Handful of guns seized at DTW within a few days
ROMULUS, Mich. (CBS DETROIT) – In a span of four days, TSA officers at Detroit Metropolitan Airport (DTW) prevented five guns from making it onboard flights. All of them were loaded.
Guns getting confiscated at checkpoints is pretty common at airports around the country. According to the TSA, it's about a dozen or so each day.
What's unusual about the ones confiscated at DTW is how many they stopped in a few days.
"It's never okay to bring a gun to the checkpoint. We're going to find it. It's a costly, expensive, dangerous mistake," said Jessica Mayle, a regional TSA spokesperson.
It's something that five gun owners in Metro Detroit recently learned the hard way.
"Occasionally someone will say like, 'Oh, that's my husband's bag', or 'another member of my family maybe put that in.' But usually, it is the person who packed it, and they did it, and they just forgot that the gun was in there," Mayle said.
It's what happened last Thursday when a passenger was about to step into the body scanner when asked a TSA officer if he could give her something that he forgot. It turned out to be a gun.
The next day during the morning rush, three guns were found at DTW checkpoints within an hour and a half.
Then on Sunday, someone tried to bring a gun in their carry-on, but an X-ray picked it up.
"Think about the checkpoint situation. It's crowded, it's busy, a lot of people doing different things. You don't want to introduce a loaded gun into that environment," Mayle said.
But it seems that more and more gun owners are making that mistake.
Last year the TSA found more than 6,500 firearms in passengers' carry-on luggage, an increase of nearly 10 percent from the year before.
In an interview with CBS News, John Pistole, a former TSA administrator, credits the rise in CT scanners now in use with the increase in seized weapons.
"It's like a X-ray on steroids," Pistole said. "It literally allows the officer to manipulate the screen so they're seeing the object, the carry-on bag from different angles, and in 3 dimensional."
Passengers are allowed to travel with firearms if it's with their checked baggage and declared at the airline check-in counter.
The weapon must also be unloaded, and packed separately from the ammo in a locked hard case.
Those caught trying to bring it through a checkpoint face a fine of up to $15,000.

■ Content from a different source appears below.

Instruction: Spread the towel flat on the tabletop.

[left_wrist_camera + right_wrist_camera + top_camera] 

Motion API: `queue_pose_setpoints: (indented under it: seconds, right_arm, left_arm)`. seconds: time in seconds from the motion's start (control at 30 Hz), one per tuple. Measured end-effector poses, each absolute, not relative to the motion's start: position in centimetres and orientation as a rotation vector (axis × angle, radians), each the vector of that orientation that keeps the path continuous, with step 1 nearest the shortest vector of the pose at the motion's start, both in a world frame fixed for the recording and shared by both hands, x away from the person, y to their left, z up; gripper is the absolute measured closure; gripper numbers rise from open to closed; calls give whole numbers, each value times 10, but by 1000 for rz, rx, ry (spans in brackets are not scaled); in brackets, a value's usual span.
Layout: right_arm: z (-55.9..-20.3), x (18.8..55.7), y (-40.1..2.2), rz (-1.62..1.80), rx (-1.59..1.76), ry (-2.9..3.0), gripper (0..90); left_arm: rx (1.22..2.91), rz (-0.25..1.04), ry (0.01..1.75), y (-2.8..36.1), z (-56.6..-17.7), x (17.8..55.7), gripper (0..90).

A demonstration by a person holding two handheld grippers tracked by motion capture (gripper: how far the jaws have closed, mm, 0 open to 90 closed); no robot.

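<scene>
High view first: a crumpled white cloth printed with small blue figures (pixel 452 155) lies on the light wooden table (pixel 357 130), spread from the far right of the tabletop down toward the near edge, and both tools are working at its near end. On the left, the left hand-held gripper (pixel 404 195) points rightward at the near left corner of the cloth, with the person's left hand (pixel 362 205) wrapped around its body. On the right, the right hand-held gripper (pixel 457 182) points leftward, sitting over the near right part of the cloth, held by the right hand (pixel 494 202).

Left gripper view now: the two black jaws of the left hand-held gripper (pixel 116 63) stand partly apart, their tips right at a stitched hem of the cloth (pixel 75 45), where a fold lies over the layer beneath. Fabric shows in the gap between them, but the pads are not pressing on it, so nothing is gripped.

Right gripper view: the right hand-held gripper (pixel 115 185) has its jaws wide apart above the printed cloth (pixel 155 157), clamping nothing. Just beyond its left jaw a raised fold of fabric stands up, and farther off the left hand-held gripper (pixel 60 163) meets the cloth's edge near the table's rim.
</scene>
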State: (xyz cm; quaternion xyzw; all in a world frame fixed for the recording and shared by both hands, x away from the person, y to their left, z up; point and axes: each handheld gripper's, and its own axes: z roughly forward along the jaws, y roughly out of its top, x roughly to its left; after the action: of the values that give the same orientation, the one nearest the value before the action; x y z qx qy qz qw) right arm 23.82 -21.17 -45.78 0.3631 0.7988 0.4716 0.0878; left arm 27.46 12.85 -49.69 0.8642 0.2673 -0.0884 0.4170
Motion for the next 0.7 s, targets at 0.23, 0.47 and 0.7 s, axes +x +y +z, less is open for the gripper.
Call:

"There's a lot of factors that go into determining what the size of the fine: is your first offense, was the gun artfully concealed? Were you trying to hide it from us versus, again, just sort of forgetting it in your bag? We take all of those factors into account," Mayle said.
So far, TSA officers have confiscated 28 guns here at DTW, last year it was 100.
Since it's early in the year, the TSA hopes they don't have to hit that number again.